The game has three flaws, in my opinion. First, scoring takes a lot longer than you’d want. The fact that there is a designated “Game Master” with the role of adding up the points should tell you right off the bat that this game requires number crunching and a heavy amount of evaluation. Counting points is not a quick exercise.
Second, the game takes up a lot of space, and may the gaming gods help you if you bump the table, redistributing the chips and cards in play. The game feels unnaturally heavy at times and a bit convoluted. The pacing drags during scoring and finding table space becomes a challenge. Adding fuel to the fire, the game is the most interesting when you have all the players. Which, again, means you need a lot of table space and a very patient Game Master to keep score. I won’t even go into detail about how much “fun” it’s to migrate animal species when you have a gaming table way too full of game components.
The game’s third and final flaw is the Events. They are unneeded and unwarranted. The game is already complicated enough and does not require random outcomes and adjustments to make the game any more difficult or entertaining. It felt like too much icing on an already too big a cake.
And that does it for the negative, which is outweighed by the game’s many positives. For starters, this game is exceedingly exciting to work out in your head. There are a seemingly endless number of ways to build your animal species, countless ways to adjust, and a good deal of flexibility to test your strategic and tactical muscle. Expect a good deal of “vapor locking” with new players as they work out the many different ways they could help their animal species survive or die spectacularly. And what animals they are! Chickens with whale tails, chimps with spider legs! It’s all here and marvelous to look at. You’ll laugh a good deal as the game progresses as some of the animal species that are created are ridiculous.

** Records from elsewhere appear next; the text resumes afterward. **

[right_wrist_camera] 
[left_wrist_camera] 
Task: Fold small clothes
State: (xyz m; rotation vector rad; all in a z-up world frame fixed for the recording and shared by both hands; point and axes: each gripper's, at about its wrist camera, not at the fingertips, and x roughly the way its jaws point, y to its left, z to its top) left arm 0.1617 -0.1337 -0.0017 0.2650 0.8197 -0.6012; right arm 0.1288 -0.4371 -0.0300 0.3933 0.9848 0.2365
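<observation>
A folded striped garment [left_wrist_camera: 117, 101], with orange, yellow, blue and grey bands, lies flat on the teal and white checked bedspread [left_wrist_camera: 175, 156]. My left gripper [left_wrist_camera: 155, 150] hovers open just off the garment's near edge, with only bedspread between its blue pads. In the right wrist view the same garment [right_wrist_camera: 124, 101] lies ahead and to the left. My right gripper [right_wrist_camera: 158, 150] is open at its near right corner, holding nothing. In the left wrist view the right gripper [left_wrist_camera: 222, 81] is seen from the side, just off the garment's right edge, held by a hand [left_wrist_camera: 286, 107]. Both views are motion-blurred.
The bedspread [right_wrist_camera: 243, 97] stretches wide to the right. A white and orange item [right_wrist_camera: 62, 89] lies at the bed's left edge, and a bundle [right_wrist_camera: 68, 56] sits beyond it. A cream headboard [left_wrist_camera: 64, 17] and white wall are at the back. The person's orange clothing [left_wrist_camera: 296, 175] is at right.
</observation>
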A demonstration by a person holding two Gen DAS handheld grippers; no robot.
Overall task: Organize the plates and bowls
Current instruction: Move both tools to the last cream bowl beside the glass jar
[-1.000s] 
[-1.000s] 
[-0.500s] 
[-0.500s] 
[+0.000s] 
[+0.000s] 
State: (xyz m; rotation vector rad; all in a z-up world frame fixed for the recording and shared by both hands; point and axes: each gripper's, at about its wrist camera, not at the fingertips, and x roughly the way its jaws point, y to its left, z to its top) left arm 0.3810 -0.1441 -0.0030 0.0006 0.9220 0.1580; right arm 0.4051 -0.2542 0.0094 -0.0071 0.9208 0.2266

Darwin’s Choice is not everyone’s first choice..or second, as the endorsements clearly show. Players either really enjoyed it or didn’t. As it turns out, the deciding factor for many of our players was their love (or lack thereof) of the game, Evolution. Players who wanted a more significant, grittier version were naturally drawn to and enjoyed Darwin’s Choice. For those who liked the more straightforward and more direct playing style found in Evolution, Darwin’s Choice was seen as a mess. To me, this indicates that you’ll either enjoy or dislike Darwin’s Choice if you enjoy games that allow you to do a lot of tinkering. Keep in mind, however, that “tinkering” can quickly shift to “fiddly.” More choices and chances mean more opportunities to get bored and lost.
I rather enjoyed the game and would recommend it to players who are looking for a game with lots of choices and many different surprising outcomes. The game has its flaws, but I’ve played only a few games in my life that I would ever consider “perfect.” What Darwin’s Choice does wrong is balanced by what it does right. Super rules-heavy with an unlimited amount of replayability. Do give this game a try to see if it survives your evaluation.
This game was given to Father Geek as a review copy. Father Geek was not paid, bribed, wined, dined, or threatened in vain hopes of influencing this review. Such is the statuesque and legendary integrity of Father Geek.